- Written by: Peter Morgan
- Directed by: Roger Michell
- Starring: Jason Watkins; Shaun Parkes; Ben Caplan; Nathalie Armin; Joe Sims; Jennifer Higham; Anna Maxwell Martin;
- Music by: Dan Jones
- Country of origin: United Kingdom
- Original language: English
- No. of episodes: 2

Production
- Producer: Kevin Loader
- Cinematography: Mike Eley
- Editor: Kristina Hetherington
- Running time: 114 minutes
- Production company: Carnival Films

Original release
- Network: ITV
- Release: 10 December – 11 December 2014

= The Lost Honour of Christopher Jefferies =

2014 television film

The Lost Honour of Christopher Jefferies is a 2014 British television miniseries. It tells the real-life story of retired schoolteacher Christopher Jefferies, who was questioned by police as a suspect in the murder of Joanna Yeates. He was vilified by the press, partly because of his eccentric appearance, even after he had been released on bail by the police.
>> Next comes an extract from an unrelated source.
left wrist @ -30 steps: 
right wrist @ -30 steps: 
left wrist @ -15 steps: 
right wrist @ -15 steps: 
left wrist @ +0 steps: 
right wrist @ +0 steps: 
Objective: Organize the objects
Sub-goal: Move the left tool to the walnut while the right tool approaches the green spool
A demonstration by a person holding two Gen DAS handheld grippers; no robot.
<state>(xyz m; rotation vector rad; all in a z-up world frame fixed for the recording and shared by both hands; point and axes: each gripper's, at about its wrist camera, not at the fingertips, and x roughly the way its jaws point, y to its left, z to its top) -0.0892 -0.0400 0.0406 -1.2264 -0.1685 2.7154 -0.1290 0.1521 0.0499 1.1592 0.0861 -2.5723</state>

The miniseries was directed by Roger Michell, written by Peter Morgan, and stars Jason Watkins as Jefferies. The title is taken from The Lost Honour of Katharina Blum by Heinrich Böll, a fictional account of media defamation.

==Plot==
The drama begins the day before Yeates's disappearance, and follows the innocent Jefferies through his arrest, release and subsequent isolation as his un-sought fame profoundly affects his life. Five weeks later the real killer, neighbour Vincent Tabak, is finally arrested. Jefferies later gives evidence at the Leveson inquiry into the News of the World phone hacking scandal.

==Cast==
- Jason Watkins as Christopher Jefferies
- Shaun Parkes as Paul Okebu
- Ben Caplan as Charles Chapman
- Nathalie Armin as Melissa Chapman
- Joe Sims as Vincent Tabak
- Jennifer Higham as Tanja
- Matthew Barker as Greg Reardon
- Carla Turner as Joanna Yeates
- Peter Polycarpou as Louis Charalambous
- Anna Maxwell Martin as Janine
- Colin Mace as Peter Stanley
- Steve Coogan as himself (uncredited)

==Production==
The screenplay was written by Peter Morgan. The Bristol Post reported that Jefferies had read and approved the script, and supported the project.
The drama was produced by Carnival Films and Television and aired on 10 and 11 December 2014 on ITV.

==Critical reception==
In May 2015, it won two awards at the 2015 British Academy Television Awards—Best Mini-Series for the programme itself and Best Actor for Watkins's portrayal of Jefferies.

In 2016 it won two awards at the RTS Awards for Craft in Drama: Best Editing and Sound Fiction.